Las investigaciones judiciales sobre la Caravana de la muerte hicieron posible la detención de Pinochet en Londres. En 1998 el juez Guzmán Tapia fue designado como juez a cargo de investigar varias querellas contra Pinochet, en el mismo caso. En ese contexto, el general Lagos aportó antecedentes importantes, que permitieron desaforar a Pinochet luego de su retorno a Chile, implicándolo en los crímenes de la Caravana. El año 2000 la Corte Suprema aprobó el desafuero de Pinochet y éste fue encausado. Sin embargo, la Corte de Apelaciones acogió el recurso de amparo presentado por la defensa, que argumentaba demencia senil, y dejó sin efecto el proceso. En 2001 se abrió un nuevo proceso, para finalmente ser sobreseído por temas de salud en 2002. Al igual que Arellano, muere en la impunidad.

Durante la transición a la democracia, nuestra transición sometida, negociada y vigilada por el dictador al mando del ejército; la impunidad se prolongó mediante una gama diversa de pactos de silencio. En efecto, fueron contados los ministros que se atrevieron a investigar antes de la detención de Pinochet y de su posterior desafuero. Una justicia, como dijo Aylwin en tan afamado y augurador discurso, con todas las limitaciones de la condición humana, una justicia en la medida de lo posible

Pero los pactos de silencio no son irrompibles. El primero fue Andrés Valenzuela, ex agente del Comando Conjunto, alias “Papudo”, quien se presentó ante Mónica González a fines de agosto de 1984. En entrevista con la periodista, confesó y entregó la verdad sobre detenidos desaparecidos y sobre el modus operandi de los organismos represores del Estado. Contó su verdad y desertó. Después de sus confesiones y, ayudado por la Vicaría de la Solidaridad, permaneció oculto en un monasterio cerca de Santiago. En noviembre pudo salir por el sur hacia Argentina y luego se trasladó a Francia.

¿De qué manera el accionar de la justicia irá labrando nuestro futuro político? Aquella que tardó en llegar, pero que ya no es la justicia obsecuente de la dictadura y de los primeros años de la democracia. Aquella que consiente mejores condiciones penitenciarias para los peores criminales de la humanidad.
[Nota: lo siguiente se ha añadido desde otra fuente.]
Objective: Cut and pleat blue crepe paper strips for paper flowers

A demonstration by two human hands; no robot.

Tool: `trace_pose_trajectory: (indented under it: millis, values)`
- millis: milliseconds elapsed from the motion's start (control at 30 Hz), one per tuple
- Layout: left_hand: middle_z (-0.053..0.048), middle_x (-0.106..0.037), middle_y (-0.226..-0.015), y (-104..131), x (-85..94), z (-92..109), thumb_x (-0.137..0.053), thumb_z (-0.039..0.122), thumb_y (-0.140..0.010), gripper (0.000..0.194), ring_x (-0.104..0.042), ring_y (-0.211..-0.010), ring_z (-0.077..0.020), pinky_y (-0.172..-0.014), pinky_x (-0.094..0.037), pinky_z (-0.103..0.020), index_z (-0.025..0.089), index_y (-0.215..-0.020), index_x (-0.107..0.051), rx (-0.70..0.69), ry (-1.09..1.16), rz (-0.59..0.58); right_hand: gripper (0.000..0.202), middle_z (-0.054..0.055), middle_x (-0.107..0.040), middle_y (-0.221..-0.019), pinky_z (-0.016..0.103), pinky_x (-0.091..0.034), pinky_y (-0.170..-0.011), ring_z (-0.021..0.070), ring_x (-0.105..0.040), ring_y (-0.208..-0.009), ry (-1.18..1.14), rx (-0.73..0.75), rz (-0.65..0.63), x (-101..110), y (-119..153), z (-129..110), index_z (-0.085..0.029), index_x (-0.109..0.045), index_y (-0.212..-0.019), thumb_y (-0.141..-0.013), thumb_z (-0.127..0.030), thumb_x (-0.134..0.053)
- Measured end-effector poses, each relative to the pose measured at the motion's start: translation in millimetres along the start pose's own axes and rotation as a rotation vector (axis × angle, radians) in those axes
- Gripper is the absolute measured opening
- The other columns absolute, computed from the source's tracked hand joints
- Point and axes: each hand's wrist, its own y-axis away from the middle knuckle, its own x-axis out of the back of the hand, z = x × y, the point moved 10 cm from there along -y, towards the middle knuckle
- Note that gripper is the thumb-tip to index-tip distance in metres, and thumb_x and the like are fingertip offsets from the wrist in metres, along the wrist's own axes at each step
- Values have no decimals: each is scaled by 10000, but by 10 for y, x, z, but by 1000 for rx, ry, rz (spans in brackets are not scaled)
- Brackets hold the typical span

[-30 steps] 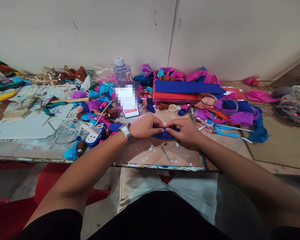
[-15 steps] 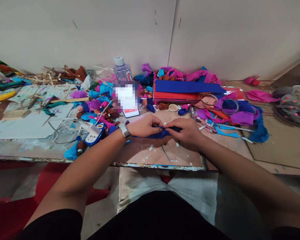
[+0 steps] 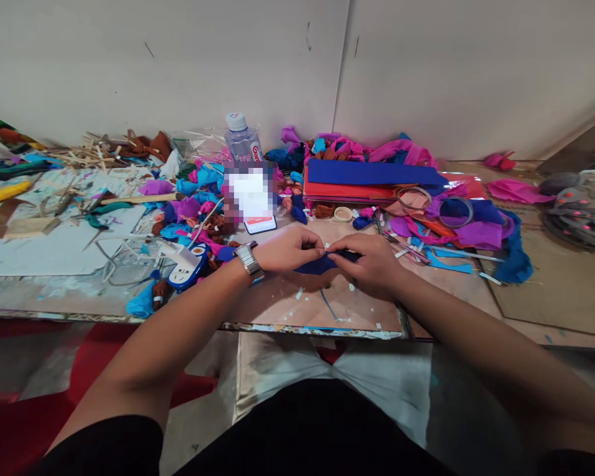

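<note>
The person wears a plain black top [image 3: 307, 436] with short sleeves [image 3: 114, 443], the hem of the left one curving around the arm. A silver-coloured metal watch [image 3: 249, 259] with broad, flat links circles the left wrist; its dial is unclear. Between the bench's near edge [image 3: 317, 330] and the top, pale, creased cloth [image 3: 387, 383] shows, possibly clothing.

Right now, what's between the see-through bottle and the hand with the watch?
A phone with a bright, partly blurred screen is between the bottle and the left hand, as the head view shows.
</note>
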Motion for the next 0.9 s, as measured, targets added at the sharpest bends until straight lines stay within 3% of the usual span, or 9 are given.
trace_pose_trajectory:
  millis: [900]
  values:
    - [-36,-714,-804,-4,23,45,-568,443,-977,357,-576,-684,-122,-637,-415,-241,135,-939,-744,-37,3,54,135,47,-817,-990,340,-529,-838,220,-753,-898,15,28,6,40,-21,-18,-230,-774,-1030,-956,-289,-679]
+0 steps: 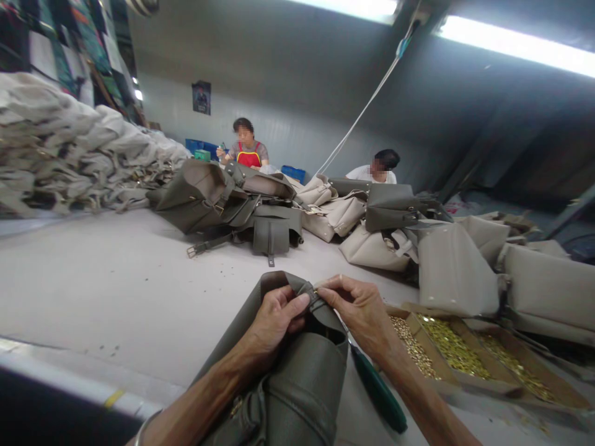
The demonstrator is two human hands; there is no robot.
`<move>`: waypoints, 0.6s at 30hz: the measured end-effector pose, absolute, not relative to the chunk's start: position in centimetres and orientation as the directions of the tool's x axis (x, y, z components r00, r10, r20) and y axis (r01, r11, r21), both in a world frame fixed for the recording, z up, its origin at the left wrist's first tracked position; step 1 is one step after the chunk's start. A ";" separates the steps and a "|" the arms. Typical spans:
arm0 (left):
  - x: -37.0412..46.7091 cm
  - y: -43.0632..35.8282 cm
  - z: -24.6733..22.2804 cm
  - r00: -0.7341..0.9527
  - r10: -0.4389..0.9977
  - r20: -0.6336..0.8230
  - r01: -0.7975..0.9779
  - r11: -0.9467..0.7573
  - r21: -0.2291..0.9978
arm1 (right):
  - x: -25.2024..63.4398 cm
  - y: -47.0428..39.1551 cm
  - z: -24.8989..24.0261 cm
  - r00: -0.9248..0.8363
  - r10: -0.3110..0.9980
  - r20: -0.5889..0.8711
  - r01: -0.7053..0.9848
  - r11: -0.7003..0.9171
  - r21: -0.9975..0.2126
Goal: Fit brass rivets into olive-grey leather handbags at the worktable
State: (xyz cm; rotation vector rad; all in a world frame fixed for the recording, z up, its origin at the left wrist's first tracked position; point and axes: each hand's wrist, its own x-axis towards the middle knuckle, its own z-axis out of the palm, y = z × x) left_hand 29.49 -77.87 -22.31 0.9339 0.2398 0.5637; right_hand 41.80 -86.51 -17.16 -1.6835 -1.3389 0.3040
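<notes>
Where tabletop [116,279] stretches left of the bag [307,378] to its edge, left hand [279,316] clamping bag, right hand [357,303] pinching golden fitting [315,290], trays [504,389] right of bag, wall [279,74] beyond.

The left hand [277,314] holds the upper edge of a dark bag [309,378]. The right hand [357,302] pinches a small golden piece [315,290] at this edge. A tool with a green handle [379,390] lies beside the bag, on the worktop [116,285]. To the right are cardboard boxes [430,341] with small metal parts. Behind, dark bags [195,198] and pale bags [458,272] are piled, and two people [248,152] sit farther away.
</notes>
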 end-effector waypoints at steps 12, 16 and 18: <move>29.6 -77.4 -22.8 0.825 0.565 -0.010 -0.305 0.460 0.834 | 42.1 -86.1 -17.8 0.352 0.859 0.372 0.632 0.075 -0.772; 29.6 -77.3 -22.8 0.830 0.558 -0.016 -0.296 0.463 0.836 | 42.1 -86.2 -17.1 0.262 0.878 0.400 0.742 0.081 -0.665; 29.6 -77.3 -22.9 0.829 0.559 -0.007 -0.298 0.454 0.840 | 42.0 -86.1 -16.8 0.221 0.884 0.412 0.788 0.087 -0.609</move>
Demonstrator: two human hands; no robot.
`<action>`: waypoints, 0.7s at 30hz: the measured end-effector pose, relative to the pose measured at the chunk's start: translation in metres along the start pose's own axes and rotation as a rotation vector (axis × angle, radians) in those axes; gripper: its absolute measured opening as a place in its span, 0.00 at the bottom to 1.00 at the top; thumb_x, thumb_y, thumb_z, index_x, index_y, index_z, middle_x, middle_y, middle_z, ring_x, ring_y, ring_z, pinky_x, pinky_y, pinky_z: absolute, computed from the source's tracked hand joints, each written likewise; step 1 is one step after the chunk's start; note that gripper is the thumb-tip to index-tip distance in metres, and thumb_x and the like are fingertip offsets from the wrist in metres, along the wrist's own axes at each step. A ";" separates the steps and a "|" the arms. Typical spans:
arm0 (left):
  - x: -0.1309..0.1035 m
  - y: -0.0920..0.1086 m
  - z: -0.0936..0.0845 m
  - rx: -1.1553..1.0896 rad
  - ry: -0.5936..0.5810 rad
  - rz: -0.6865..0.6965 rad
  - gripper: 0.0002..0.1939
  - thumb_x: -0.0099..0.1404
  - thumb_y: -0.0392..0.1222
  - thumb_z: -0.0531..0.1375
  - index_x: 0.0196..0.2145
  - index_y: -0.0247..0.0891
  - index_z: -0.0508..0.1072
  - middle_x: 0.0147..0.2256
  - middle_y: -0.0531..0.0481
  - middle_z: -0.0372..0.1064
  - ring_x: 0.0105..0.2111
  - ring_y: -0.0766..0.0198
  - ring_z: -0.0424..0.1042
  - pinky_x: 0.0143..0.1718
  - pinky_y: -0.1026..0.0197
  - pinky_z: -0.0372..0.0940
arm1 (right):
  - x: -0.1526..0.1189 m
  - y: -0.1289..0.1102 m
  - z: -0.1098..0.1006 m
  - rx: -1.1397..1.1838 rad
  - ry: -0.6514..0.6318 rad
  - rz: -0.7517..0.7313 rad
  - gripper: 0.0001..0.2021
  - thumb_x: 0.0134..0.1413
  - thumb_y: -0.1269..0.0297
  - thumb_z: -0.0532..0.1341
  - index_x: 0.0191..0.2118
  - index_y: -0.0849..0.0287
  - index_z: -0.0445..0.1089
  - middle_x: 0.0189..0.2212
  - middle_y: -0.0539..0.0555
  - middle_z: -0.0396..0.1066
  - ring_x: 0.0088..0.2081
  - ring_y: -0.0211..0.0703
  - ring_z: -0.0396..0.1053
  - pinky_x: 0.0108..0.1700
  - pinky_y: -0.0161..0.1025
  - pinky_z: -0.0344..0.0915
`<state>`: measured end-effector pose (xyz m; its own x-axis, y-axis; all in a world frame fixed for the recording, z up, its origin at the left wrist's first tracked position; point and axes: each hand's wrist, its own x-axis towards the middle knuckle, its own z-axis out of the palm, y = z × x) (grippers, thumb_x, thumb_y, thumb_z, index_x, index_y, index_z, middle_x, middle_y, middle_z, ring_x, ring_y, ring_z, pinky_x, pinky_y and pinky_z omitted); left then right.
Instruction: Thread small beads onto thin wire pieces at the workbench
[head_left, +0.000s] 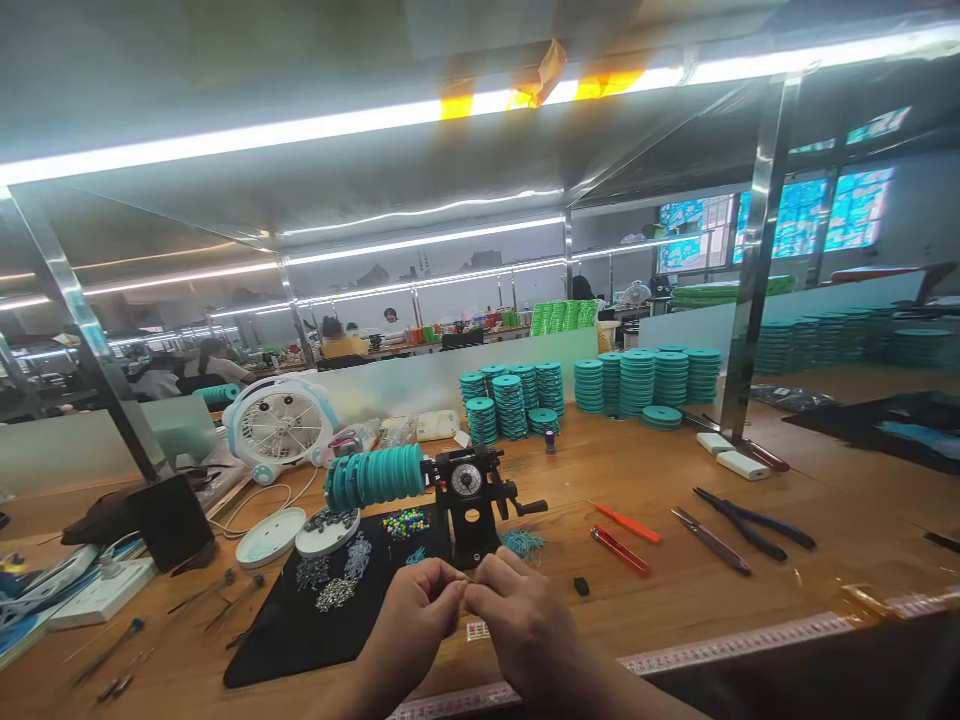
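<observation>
My left hand [416,615] and my right hand [517,610] meet fingertip to fingertip low in the middle of the view, pinching something very small between them; what it is cannot be made out. They hover over the near edge of a black mat [300,620]. Just behind them stands a black winding machine [469,500] with a round dial and a crank, carrying a row of teal spools [375,477] on its left shaft. On the mat lie small metal parts [334,580] and coloured beads [405,522].
Stacks of teal spools [637,385] stand at the back. Red-handled tools [622,535], scissors [709,540] and pliers [754,520] lie right of the machine. A small fan [277,425], two white dishes [270,537] and a power strip [101,595] are at left. Other people sit far behind.
</observation>
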<state>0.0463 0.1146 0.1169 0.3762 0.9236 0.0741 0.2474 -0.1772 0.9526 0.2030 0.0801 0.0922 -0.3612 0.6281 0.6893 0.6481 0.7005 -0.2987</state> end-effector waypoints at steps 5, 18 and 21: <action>0.002 0.000 -0.007 0.691 0.023 0.398 0.16 0.65 0.37 0.48 0.21 0.37 0.64 0.20 0.53 0.61 0.22 0.67 0.59 0.23 0.65 0.54 | 0.028 0.009 -0.010 0.194 -0.086 0.203 0.11 0.51 0.80 0.52 0.29 0.59 0.67 0.35 0.54 0.68 0.34 0.41 0.64 0.35 0.35 0.59; 0.020 -0.001 -0.019 0.881 -0.184 0.719 0.15 0.56 0.30 0.52 0.41 0.34 0.71 0.33 0.42 0.70 0.31 0.56 0.64 0.34 0.53 0.62 | 0.064 0.044 0.008 0.528 -0.314 0.665 0.07 0.44 0.77 0.57 0.21 0.61 0.67 0.13 0.44 0.63 0.14 0.34 0.64 0.16 0.29 0.62; 0.021 0.001 -0.015 0.617 -0.186 0.538 0.09 0.56 0.35 0.54 0.34 0.36 0.73 0.28 0.45 0.68 0.29 0.59 0.62 0.35 0.54 0.60 | 0.063 0.044 0.005 0.511 -0.323 0.625 0.06 0.43 0.77 0.58 0.20 0.62 0.68 0.12 0.44 0.61 0.14 0.34 0.63 0.16 0.29 0.62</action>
<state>0.0412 0.1394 0.1234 0.7101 0.5982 0.3712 0.4156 -0.7818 0.4648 0.2055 0.1521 0.1193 -0.2621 0.9596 0.1024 0.4389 0.2130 -0.8729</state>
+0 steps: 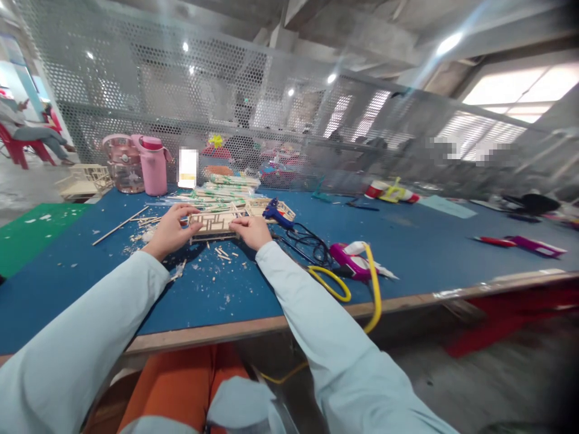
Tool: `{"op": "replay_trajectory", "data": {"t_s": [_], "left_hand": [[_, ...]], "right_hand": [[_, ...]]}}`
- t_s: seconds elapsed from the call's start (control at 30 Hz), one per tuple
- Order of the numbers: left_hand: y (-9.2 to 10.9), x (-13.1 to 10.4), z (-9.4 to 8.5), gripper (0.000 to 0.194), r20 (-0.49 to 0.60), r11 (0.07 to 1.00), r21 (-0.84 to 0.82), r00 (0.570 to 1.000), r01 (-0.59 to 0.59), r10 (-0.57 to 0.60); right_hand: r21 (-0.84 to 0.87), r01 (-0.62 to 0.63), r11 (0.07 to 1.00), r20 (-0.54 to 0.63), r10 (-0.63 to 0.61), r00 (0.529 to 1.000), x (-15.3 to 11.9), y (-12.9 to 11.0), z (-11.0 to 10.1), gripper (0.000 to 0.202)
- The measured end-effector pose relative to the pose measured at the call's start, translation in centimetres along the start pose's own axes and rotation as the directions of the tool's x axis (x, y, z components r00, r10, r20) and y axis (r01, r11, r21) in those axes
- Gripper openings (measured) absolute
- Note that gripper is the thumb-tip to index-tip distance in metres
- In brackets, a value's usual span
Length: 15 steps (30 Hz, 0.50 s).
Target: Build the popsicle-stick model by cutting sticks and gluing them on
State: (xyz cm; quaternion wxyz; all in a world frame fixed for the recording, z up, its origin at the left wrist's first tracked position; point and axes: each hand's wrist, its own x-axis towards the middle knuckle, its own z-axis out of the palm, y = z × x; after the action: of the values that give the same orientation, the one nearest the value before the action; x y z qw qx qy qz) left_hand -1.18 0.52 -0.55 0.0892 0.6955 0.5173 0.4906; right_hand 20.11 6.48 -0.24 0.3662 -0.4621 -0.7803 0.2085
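A small model built of thin wooden sticks [213,223] stands on the blue tabletop between my hands. My left hand [174,231] is at its left end, thumb and fingers curved around the edge. At its right side my right hand [253,231] pinches the near edge, thumb and forefinger together. Whether a separate stick is between those fingertips is too small to tell. Just beyond my right hand lies a blue glue gun [277,212], in front of another wooden stick frame [288,211]. Short stick offcuts [222,253] and crumbs lie in front of the model.
A purple-and-white tool [355,262] with a yellow cable lies right of my right forearm. Bundled sticks in plastic [230,188] are behind the model. A pink bottle [154,167] stands back left, by a clear jug [123,166]. A perforated metal screen [190,90] closes the table's back.
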Motion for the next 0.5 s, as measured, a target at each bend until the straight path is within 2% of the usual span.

Ante esta realidad, nos quedamos con las palabras de Carmen Hertz: “La justicia es la fuente que fija la memoria de los pueblos. Y sin memoria colectiva no es posible la reconstrucción ética y política de una sociedad que experimentó en su seno el terrorismo de Estado”.

El contenido vertido en esta columna de opinión es de exclusiva responsabilidad de su autor y no refleja necesariamente la posición de Diario y Radio Universidad de Chile.